* **Problem details**
All lines below containing the string "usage" are to be copied.

=====

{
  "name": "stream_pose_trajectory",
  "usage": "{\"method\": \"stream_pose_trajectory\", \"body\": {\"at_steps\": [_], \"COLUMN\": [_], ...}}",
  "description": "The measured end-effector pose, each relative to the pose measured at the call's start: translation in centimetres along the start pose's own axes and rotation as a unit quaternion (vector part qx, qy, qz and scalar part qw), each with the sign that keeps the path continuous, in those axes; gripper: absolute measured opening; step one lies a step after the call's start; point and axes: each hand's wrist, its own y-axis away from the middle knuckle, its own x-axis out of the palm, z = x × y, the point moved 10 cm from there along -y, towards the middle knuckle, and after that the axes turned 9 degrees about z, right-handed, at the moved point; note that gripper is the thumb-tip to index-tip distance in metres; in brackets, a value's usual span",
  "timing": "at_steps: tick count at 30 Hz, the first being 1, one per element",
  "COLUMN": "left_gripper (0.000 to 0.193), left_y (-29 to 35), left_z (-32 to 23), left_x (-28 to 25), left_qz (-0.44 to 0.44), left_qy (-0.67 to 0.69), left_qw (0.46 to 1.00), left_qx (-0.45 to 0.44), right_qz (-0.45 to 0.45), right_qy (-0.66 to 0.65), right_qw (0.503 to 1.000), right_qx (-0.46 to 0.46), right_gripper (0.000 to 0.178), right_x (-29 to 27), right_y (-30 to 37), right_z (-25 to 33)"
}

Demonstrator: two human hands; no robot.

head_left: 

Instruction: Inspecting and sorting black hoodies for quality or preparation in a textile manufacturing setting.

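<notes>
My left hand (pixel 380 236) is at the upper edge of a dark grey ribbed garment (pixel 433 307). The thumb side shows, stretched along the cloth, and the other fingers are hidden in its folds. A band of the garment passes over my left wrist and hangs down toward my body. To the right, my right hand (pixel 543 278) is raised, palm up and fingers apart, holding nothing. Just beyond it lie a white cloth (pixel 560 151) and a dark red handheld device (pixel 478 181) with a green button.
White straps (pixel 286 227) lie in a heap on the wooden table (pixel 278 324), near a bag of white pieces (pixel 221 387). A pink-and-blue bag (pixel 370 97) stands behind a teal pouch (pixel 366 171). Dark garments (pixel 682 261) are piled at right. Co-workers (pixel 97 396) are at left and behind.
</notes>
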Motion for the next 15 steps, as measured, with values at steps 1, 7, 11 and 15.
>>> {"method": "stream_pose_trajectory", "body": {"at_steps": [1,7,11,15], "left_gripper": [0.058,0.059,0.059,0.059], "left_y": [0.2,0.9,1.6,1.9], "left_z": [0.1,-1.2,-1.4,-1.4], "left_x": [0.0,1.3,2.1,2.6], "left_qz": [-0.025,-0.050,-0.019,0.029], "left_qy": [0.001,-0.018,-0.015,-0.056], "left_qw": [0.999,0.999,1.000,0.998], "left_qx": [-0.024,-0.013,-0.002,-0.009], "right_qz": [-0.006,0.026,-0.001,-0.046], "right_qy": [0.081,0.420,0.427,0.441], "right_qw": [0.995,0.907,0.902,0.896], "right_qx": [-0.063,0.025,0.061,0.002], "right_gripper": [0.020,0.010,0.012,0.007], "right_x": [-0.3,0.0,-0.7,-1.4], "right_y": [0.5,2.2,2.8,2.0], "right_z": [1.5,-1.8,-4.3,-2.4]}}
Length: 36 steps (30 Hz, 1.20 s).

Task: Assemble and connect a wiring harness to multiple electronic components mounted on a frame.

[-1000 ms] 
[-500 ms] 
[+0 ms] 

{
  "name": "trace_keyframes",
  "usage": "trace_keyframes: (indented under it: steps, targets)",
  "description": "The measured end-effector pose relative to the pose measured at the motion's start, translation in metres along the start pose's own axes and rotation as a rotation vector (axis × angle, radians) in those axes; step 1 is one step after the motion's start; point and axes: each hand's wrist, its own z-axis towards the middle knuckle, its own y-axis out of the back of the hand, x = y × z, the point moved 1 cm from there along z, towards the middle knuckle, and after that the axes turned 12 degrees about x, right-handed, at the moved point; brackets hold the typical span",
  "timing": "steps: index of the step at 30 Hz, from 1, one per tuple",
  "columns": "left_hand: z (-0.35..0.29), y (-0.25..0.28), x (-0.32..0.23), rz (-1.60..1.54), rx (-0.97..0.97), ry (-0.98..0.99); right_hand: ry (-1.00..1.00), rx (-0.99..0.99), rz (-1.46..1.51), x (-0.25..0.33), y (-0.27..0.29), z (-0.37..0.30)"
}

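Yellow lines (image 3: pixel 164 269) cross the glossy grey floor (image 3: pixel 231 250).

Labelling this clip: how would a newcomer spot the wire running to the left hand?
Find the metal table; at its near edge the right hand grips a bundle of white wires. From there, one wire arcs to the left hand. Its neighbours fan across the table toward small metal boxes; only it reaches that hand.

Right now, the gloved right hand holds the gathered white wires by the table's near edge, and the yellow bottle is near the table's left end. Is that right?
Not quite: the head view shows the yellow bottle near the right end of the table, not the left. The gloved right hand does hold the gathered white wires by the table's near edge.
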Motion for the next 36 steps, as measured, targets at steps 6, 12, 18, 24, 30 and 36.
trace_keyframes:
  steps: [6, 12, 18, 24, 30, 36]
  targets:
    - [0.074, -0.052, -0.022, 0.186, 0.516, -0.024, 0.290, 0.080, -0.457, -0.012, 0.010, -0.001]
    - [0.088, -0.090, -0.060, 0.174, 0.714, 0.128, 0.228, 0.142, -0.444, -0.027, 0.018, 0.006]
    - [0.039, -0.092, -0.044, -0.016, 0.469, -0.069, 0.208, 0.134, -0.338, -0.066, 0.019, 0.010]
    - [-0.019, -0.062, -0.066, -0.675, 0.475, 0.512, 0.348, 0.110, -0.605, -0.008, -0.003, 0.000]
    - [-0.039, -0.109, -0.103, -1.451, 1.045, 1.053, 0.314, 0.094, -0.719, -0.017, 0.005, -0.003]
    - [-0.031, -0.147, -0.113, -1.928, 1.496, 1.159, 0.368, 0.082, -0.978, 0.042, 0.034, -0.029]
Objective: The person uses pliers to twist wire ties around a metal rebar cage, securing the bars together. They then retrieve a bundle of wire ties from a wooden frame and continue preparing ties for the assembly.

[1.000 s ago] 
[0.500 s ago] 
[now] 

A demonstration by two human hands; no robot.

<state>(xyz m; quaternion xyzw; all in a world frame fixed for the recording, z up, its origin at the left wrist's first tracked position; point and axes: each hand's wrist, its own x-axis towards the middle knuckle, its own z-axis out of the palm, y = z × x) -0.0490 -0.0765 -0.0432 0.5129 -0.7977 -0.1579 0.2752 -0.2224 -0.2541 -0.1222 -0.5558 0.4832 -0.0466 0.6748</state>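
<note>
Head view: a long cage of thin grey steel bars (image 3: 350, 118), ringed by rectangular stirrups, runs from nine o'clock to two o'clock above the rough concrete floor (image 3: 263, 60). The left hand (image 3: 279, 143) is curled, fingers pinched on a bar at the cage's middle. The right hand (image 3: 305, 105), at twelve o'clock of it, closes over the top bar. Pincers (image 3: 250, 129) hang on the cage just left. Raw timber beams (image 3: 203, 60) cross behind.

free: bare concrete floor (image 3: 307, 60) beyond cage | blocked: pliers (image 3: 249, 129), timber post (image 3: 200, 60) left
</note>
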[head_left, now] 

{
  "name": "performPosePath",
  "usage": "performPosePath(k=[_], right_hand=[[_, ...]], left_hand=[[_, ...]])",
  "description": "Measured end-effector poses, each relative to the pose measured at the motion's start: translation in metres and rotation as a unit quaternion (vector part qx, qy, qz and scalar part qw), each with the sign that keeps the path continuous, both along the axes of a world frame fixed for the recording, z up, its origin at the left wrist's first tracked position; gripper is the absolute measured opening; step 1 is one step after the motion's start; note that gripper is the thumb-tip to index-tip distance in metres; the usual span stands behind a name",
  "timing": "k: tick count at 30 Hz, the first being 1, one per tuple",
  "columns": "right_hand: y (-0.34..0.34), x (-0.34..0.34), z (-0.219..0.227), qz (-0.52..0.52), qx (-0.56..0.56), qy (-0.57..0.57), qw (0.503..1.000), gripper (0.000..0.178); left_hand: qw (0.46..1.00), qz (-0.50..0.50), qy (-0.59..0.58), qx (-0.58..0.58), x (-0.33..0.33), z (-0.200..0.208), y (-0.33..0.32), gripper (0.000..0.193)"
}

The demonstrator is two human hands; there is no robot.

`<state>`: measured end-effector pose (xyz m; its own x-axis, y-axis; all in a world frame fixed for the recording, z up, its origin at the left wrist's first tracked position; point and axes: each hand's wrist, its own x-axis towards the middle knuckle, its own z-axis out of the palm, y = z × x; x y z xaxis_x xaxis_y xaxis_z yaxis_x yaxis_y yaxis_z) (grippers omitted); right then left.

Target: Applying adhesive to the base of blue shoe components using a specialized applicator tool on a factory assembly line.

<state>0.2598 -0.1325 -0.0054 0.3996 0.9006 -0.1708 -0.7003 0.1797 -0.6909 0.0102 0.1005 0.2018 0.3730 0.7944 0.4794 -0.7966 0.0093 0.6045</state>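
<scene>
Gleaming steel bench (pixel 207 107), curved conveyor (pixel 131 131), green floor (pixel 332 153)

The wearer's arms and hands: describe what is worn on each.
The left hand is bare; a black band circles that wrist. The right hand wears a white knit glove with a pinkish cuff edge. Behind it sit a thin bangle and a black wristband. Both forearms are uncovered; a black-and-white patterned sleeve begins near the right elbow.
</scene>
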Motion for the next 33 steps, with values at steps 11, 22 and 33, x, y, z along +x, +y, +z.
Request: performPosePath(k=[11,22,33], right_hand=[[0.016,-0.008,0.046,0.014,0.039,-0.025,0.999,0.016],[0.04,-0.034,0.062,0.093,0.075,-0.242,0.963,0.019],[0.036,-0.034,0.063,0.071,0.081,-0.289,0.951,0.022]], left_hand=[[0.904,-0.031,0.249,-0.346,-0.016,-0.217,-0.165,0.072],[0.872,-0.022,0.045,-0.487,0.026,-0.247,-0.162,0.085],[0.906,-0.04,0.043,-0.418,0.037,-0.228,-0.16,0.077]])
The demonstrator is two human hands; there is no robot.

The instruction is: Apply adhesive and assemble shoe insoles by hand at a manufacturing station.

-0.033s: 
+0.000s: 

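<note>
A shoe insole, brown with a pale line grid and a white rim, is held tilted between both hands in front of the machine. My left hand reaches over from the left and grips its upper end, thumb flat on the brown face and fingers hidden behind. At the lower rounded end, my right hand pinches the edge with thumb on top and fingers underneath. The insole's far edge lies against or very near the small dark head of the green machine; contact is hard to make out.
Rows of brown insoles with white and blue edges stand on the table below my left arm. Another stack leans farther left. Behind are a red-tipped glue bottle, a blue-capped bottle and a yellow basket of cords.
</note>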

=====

* **Finished task**
  "usage": "{\"method\": \"stream_pose_trajectory\", \"body\": {\"at_steps\": [_], \"COLUMN\": [_], ...}}",
  "usage": "trace_keyframes: (indented under it: steps, targets)",
  "usage": "performPosePath(k=[_], right_hand=[[_, ...]], left_hand=[[_, ...]])",

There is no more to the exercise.